Here's a tip: If you don't know what you're talking about, then don't say anything. Not sure how you received all of those "thanks" because if they're anything like the nonsense you posted here, it is probably just a bunch of opinion without any facts to back them up.

Their Rasmon monitoring tool was a joke
You're a joke. Seriously, how can you possibly be taken seriously spewing this?
 
Maybe he does have some knowledge, but he should stick to what he knows instead of spreading outright lies.

OmniOS Community Edition

One of the maintainers is Tobias Oetiker who created RRDTool and MRTG. He uses OmniOS in his business. I am very confident that whatever knowledge or skill is possessed by Oko is surpassed tenfold by Tobias. On March 8th a fix for Meltdown was available for testing. This really doesn't appear to be a dead project like Oko says it is. This kind of talk doesn't help the OmniOS CE project, rather it hurts it. So Oko needs to be knowledgeable of the facts before making bold and incorrect statements.
 
Here Brendan Gregg who was a kernel and performance Solaris engineer who worked at Sun Microsystems and later at Oracle Corporation following its acquisition by Sun is recommending to all former Solaris users to switch to Linux ..
Sorry, that statement is flat out false.

Brendan is not recommending that former Solaris users switch to anything in particular. He points out that switching from Solaris=Illumos to Linux has become easier, and then he goes into the details of how to do it.

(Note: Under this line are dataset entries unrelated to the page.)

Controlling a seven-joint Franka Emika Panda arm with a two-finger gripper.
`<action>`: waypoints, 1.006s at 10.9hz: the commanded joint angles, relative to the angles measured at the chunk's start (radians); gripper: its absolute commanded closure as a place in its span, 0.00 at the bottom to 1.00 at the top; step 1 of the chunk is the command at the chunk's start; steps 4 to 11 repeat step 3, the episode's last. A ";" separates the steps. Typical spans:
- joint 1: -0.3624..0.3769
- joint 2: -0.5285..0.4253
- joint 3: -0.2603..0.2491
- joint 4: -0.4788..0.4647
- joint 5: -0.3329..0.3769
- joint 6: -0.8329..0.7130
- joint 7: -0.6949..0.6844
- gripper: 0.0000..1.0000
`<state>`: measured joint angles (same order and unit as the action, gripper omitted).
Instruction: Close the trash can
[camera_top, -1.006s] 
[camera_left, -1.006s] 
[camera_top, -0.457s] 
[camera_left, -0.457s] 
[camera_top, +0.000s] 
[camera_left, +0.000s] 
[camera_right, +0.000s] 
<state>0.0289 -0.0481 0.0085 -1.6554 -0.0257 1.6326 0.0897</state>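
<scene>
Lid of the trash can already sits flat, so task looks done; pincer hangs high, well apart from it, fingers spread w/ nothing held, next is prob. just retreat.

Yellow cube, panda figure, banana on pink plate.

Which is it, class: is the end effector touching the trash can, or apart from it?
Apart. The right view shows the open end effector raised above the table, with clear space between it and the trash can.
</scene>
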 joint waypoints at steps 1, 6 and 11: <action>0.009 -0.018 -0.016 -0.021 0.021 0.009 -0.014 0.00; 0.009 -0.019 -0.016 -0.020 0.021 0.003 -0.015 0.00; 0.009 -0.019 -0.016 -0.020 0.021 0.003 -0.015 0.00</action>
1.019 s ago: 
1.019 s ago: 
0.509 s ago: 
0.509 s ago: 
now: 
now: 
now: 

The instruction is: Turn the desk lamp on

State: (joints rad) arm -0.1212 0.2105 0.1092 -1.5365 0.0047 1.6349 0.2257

He does not say that Solaris users *should* switch to Linux, nor does he recommend it. Matter-of-fact, he explicitly mentions BSD, and calls it "another compelling choice".

Please do not put words in people's mouth. If you know a little bit about large commercial users of BSD, you will understand why the wrong statement you made might be very harmful. Please go and edit your post and remove those statements; I will ask the moderators to remove where they were quoted.